16,19 わたしはあなたに天の国の鍵を授ける。あなたが地上でつなぐことは、天上でもつながれる。あなたが地上で解くことは、天上でも解かれる。」
16,20 それから、イエスは、御自分がメシアであることをだれにも話さないように、と弟子たちに命じられた。

 イエスは小さき者に目を留められる。

 今朝のラジオで、アフガニスタンはイラクと同じく以前よりひどくなっていると報告があった。米軍が来る前は平和で長閑な農村であったのが、戦後、血なまぐさい地に変わり、診療所も閉鎖に追い込まれ、安心して暮らせなくなった、という。

 このような報道を聞くと、大国のエゴに腹がたつ。その米国に追随して行く日本にも同様だ。米国や日本をメシア、即ち、救い主と信じるのは空恐ろしい。

 イエスをメシアと信じる、いいかえれば、イエスをメシアとして忠実に仕えるとは、小さくされた人々と共にいる、ということだ。そのイエスがペテロを代表とする弟子たちを教会の土台としたことは、ペテロはじめ従う人々は小さくされた人たちに仕えることに他ならない。

 イエスへの忠誠は、米国や日本のあり方にノーを言うことになる。

 総選挙もイエスの目で注目して行こう。
今週の一句
鍵穴を 探していると 秋の蜘蛛

―もとゐ―


 2005年8月28日(日)
 年間第22主日

 マタイによる福音書16章21-27節

16,21 〔そのとき、〕イエスは、御自分が必ずエルサレムに行って、長老、祭司長、律法学者たちから多くの苦しみを受けて殺され、三日目に復活することになっている、と弟子たちに打ち明け始められた。
16,22 すると、ペトロはイエスをわきへお連れして、いさめ始めた。「主よ、とんでもないことです。そんなことがあってはなりません。」
16,23 イエスは振り向いてペトロに言われた。「サタン、引き下がれ。あなたはわたしの邪魔をする者。神のことを思わず、人間のことを思っている。」
16,24 それから、弟子たちに言われた。「わたしについて来たい者は、自分を捨て、自分の十字架を背負って、わたしに従いなさい。
16,25 自分の命を救いたいと思う者は、それを失うが、わたしのために命を失う者は、それを得る。
16,26 人は、たとえ全世界を手に入れても、自分の命を失ったら、何の得があろうか。自分の命を買い戻すのに、どんな代価を支払えようか。
16,27 人の子は、父の栄光に輝いて天使たちと共に来るが、そのとき、それぞれの行いに応じて報いるのである。
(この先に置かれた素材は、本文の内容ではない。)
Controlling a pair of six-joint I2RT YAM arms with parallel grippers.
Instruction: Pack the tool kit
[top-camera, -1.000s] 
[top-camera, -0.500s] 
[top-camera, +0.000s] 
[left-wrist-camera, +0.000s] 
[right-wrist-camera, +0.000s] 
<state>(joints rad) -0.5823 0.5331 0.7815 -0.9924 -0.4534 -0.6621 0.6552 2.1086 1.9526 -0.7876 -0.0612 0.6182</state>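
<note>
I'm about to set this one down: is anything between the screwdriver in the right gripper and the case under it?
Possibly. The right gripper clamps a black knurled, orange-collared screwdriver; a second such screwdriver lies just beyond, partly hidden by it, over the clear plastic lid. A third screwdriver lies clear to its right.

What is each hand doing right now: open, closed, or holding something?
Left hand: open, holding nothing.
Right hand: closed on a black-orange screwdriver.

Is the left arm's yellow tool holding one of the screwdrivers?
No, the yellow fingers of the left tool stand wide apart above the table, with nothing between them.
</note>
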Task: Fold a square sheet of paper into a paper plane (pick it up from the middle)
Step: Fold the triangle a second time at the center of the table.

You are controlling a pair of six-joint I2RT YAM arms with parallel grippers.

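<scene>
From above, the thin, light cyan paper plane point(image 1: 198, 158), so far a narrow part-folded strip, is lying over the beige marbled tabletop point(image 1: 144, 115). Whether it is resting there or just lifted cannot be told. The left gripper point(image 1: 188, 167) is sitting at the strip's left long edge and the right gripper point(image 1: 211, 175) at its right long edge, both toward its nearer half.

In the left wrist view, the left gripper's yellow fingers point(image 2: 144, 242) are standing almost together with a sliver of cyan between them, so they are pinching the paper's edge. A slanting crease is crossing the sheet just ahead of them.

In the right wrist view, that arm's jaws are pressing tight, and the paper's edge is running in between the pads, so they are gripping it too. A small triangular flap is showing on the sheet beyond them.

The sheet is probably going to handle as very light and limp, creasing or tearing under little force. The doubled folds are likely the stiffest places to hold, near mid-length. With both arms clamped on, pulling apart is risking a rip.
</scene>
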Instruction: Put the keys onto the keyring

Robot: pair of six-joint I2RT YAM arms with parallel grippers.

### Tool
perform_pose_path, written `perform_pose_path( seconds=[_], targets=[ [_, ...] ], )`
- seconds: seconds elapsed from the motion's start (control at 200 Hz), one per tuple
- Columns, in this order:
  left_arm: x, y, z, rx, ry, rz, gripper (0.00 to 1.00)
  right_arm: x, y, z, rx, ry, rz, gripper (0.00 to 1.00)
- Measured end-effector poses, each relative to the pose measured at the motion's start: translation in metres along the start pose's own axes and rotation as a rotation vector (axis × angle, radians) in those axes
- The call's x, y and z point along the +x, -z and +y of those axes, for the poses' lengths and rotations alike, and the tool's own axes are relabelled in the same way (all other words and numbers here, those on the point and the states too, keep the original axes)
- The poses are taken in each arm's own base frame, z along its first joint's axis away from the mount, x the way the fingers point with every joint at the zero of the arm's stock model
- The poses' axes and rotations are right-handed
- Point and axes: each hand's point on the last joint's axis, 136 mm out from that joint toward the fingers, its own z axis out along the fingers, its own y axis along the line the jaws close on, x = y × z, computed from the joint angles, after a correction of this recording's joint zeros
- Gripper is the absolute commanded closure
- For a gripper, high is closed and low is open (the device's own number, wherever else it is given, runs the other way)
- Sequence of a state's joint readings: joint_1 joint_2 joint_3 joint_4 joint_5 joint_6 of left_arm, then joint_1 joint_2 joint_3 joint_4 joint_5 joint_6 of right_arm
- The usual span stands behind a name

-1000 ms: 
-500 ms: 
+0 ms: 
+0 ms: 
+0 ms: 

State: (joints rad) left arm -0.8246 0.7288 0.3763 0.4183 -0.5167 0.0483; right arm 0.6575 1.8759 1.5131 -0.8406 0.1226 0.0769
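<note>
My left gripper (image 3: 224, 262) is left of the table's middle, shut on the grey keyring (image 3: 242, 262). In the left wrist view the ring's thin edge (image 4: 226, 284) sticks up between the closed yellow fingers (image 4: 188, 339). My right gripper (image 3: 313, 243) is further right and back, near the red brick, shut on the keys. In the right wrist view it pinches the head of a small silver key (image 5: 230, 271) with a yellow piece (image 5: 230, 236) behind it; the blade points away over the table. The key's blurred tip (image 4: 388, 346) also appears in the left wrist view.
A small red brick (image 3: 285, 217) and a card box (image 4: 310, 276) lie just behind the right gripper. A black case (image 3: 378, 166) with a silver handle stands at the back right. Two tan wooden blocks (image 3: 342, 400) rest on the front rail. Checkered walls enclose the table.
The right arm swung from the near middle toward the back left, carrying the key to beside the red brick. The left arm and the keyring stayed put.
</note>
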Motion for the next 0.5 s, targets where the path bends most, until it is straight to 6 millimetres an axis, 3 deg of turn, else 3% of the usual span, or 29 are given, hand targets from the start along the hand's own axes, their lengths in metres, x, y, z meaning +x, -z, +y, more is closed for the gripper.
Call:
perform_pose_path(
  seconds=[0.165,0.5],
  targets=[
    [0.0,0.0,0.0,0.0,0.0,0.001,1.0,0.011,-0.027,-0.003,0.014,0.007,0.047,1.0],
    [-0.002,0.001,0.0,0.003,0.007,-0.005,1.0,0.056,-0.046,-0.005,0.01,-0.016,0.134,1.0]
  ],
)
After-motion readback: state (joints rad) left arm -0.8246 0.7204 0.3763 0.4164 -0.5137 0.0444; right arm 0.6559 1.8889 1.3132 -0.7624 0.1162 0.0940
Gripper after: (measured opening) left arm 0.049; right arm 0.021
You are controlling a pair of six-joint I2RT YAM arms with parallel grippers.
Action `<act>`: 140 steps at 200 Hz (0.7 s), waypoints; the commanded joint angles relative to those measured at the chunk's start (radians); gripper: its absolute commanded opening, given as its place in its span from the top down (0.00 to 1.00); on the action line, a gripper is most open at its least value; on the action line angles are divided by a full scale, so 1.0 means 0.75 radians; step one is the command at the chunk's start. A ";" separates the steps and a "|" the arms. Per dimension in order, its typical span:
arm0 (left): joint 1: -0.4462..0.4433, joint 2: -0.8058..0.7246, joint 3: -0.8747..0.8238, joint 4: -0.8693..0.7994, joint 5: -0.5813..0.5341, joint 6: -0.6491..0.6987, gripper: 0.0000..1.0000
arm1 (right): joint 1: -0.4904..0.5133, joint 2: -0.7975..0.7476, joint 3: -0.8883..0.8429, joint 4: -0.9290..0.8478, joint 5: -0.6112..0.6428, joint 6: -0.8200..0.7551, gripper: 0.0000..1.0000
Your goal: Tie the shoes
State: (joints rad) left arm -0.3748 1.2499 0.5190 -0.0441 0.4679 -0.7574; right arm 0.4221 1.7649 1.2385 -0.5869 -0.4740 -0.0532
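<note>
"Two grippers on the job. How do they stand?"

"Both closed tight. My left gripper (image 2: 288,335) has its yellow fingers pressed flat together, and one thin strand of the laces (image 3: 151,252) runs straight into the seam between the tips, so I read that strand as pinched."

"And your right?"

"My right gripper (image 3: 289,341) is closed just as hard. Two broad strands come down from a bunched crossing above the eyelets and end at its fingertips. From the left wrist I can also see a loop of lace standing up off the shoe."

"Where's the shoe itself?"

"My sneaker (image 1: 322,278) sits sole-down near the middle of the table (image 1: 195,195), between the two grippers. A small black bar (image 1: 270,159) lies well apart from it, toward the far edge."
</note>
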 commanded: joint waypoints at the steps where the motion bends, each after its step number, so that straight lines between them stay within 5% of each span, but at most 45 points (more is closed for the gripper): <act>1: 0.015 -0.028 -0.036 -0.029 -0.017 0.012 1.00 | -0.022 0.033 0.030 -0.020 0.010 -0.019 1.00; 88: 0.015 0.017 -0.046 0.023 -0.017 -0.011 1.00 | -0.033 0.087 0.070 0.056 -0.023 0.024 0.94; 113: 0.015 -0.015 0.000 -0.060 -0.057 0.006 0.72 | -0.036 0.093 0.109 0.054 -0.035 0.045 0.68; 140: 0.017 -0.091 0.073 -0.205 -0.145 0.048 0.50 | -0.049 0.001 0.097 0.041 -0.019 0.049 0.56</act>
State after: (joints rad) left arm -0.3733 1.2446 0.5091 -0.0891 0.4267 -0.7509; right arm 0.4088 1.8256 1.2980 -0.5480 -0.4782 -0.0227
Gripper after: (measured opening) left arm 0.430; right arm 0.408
 イエスへの信従は小さくさせられた人々と共にいること。

 イエスの福音は、生ある者が等しく大切にされること。イエスは出会った貧しい者、病人、虐げられた人々を大切にした。あなたがたは幸いだ、と神の近さを身をもって証しした。その結果、体制から処刑された。

 私たちは愛する者のためには命を捨てることもある。イエスとの出会いは、愛する者を拡げられた、出会う人々へ。すべての人が幸いになることが私たちの願いとなった。

 その願いが実現されるよう、苦しみを喜んで負って行いきましょう。